In grueling heat of 45C it is no joke to be travelling all day in a small van with only a six inch fan attached to the front dash board but that is what one of the Ganga Prem Hospice home care teams was doing for six days a week until  the 24th May 2016. Mrs Sarada Chiruvolu of Princeton, New Jersey, was approached for help and without any hesitation she has arranged for a new air conditioned jeep for the team. The TUV  seven seater jeep arrived at the Hospice office and was given the traditional worship before making its first home care trip.

 
 


INDIA, Haridwar, May 20th, 2016
GPH at Care Nursing College
Dr Jyotsna Seth of Seema Dental College gave a palliative care sensitization talk at the Care Nursing College in Haridwar on Friday 20th May.
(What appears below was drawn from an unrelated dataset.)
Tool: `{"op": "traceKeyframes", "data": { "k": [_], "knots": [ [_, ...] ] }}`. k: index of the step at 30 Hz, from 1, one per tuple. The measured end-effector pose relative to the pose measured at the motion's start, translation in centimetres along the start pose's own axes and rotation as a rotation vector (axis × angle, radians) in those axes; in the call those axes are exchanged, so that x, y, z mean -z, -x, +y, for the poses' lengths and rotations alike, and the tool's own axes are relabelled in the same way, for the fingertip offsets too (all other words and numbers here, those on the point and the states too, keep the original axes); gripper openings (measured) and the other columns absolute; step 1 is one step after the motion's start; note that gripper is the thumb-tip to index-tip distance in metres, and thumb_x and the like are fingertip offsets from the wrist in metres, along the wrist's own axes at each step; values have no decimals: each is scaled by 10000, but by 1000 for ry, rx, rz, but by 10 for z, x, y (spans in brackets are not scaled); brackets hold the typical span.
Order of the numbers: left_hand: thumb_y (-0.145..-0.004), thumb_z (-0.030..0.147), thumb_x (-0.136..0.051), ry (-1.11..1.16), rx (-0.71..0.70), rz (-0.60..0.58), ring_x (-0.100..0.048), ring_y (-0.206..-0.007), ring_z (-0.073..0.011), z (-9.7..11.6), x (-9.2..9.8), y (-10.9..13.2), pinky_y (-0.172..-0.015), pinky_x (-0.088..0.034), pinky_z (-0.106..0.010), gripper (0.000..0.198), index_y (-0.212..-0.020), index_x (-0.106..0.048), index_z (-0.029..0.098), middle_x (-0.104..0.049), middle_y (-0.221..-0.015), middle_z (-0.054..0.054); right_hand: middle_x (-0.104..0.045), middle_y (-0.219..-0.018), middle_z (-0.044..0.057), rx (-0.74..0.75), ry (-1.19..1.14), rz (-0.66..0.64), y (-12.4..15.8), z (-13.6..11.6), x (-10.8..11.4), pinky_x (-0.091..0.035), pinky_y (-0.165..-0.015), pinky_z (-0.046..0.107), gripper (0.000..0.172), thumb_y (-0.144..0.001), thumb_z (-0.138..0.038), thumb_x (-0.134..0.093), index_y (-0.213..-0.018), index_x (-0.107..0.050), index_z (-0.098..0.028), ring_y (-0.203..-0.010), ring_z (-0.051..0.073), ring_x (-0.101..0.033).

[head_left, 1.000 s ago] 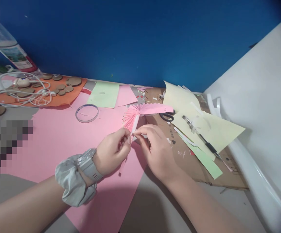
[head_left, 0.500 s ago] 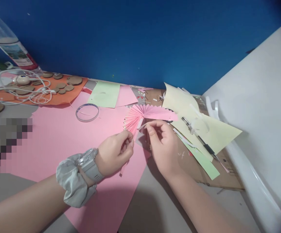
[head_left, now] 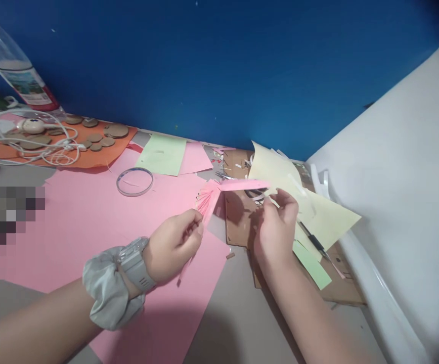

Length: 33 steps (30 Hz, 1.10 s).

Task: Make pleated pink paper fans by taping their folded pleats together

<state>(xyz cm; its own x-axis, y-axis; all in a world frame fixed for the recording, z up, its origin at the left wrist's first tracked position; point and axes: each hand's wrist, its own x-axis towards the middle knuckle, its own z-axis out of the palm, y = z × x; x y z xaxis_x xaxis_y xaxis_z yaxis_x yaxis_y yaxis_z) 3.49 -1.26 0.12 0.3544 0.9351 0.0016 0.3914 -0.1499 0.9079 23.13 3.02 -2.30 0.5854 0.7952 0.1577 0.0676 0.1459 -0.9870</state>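
My left hand (head_left: 176,245), with a grey watch and a pale scrunchie at the wrist, is closed on the lower end of a pleated pink paper fan (head_left: 208,198). One flap of the fan sticks out to the right, its pleats pressed together. To the right of it, above the cardboard, my right hand (head_left: 278,222) is pinched at thumb and forefinger on a thin pale strip (head_left: 270,192), partly hidden by the fingers. Scissors (head_left: 225,175) lie partly under the fan's flap, with dark handles showing behind.
A large pink sheet (head_left: 159,202) bears a tape ring (head_left: 135,182). At right are cardboard (head_left: 238,222), cream paper (head_left: 329,215), a pen (head_left: 312,236) and a green strip (head_left: 312,265). White earphones (head_left: 33,126), cardboard discs (head_left: 117,131) and a bottle (head_left: 26,83) stand back left.
My right hand has moved right, away from the fan, with the pale strip in its fingers. The fan has folded narrower, and my left hand keeps its hold with a slight shift.
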Motion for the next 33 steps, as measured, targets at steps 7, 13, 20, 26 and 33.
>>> {"op": "traceKeyframes", "data": {
  "k": [7,13,20,26,33],
  "knots": [
    [-929,284,-309,270,-5,34,-469,-501,-92,-3,0,2,-518,-406,-236,173,-812,-400,196,-468,-593,48,-511,-714,-1,254,247,-332,29,-23,-2,-417,-663,265,295,-938,-352,-333,-823,-572,-222,-706,140,-512],
    [-895,228,-375,-56,-122,69,-507,-617,-116,-2,-2,2,-613,-420,-257,85,-876,-445,183,-539,-709,4,-523,-794,-8,186,258,-724,55,-30,-7,-436,-670,268,158,-928,-330,-384,-909,-497,-221,-724,130,-523],
    [-915,265,-329,-219,-112,0,-562,-693,-147,0,-3,2,-665,-430,-287,160,-935,-463,179,-608,-838,-42,-561,-987,17,120,245,-697,58,-35,-11,-450,-772,284,139,-916,-310,-426,-1025,-488,-249,-898,143,-555],
    [-918,297,-344,-262,-90,-14,-563,-701,-163,0,-5,0,-653,-420,-301,177,-961,-473,183,-609,-806,-30,-577,-882,6,126,280,-752,55,-37,-9,-471,-713,272,137,-919,-305,-417,-926,-531,-230,-824,133,-572],
    [-866,239,-413,-214,-85,-24,-575,-684,-151,-2,-5,-2,-622,-438,-277,90,-900,-463,172,-608,-800,-35,-499,-1006,45,315,403,-770,53,-37,-8,-487,-711,247,142,-894,-275,-465,-985,-562,-226,-951,148,-520]
  ]
}}
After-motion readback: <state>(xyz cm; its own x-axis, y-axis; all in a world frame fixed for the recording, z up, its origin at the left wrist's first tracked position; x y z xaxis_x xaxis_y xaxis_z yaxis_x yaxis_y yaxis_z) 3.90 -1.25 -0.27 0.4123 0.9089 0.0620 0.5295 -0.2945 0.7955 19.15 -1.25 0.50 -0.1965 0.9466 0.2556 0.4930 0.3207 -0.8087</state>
  Members of Ganga Prem Hospice medical team gave Dr Jyotsna Seth support as she delivered the first Palliative Care Sensitisation Talk under the MOU between GPH and Seema Dental College. The talk was given to 135 student nurses at the Care Nursing College in Haridwar. The talk was much appreciated and 122 students expressed their interest in joining the palliative care drive in Uttarakhand. Dr Ranjeet of Seema Dental College and Dr Daniel and Sister Philomena from GPH also spoke on their experiences in palliative care.
GPH team with Seema College dentists
Dr Jyotsna calls for volunteers
 



 

 

The Care Nursing College is considering entering into an MOU with GPH by which student nurses can avail of GPH palliative care training and in turn help out with GPH home care and palliative care sensitization programmes.

 


INDIA, Rishikesh, May 13th, 2016
 
GPH and Seema Dental College Collaboration
GPH medical team met with dentists at Seema Dental College to further the collaboration which was determined by the MOU signing on January 30th of this year.
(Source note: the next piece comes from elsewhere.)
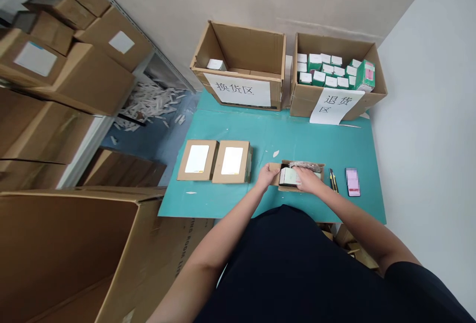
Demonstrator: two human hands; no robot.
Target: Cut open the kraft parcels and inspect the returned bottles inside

  On 13th May, Ganga Prem Hospice palliative care doctor, Aditi Chaturvedi met with dentists from the Seema Dental College in Rishikesh to discuss plans for reaching out to the youth of Uttarakhand to join the palliative care drive in the State. The team of dentists will give sensitization talks and show GPH presentations in colleges. The first  lecture will be at the Care Nursing College in Haridwar on 20th May.
GPH team with Seema College dentists
GPH team with Seema College dentists
 
 


INDIA, Rishikesh, April  24th, 2016
 
April Clinic 2016
A very busy clinic in Haridwar was followed the next day by an even-paced one in Rishikesh on the 24th of April, 2016.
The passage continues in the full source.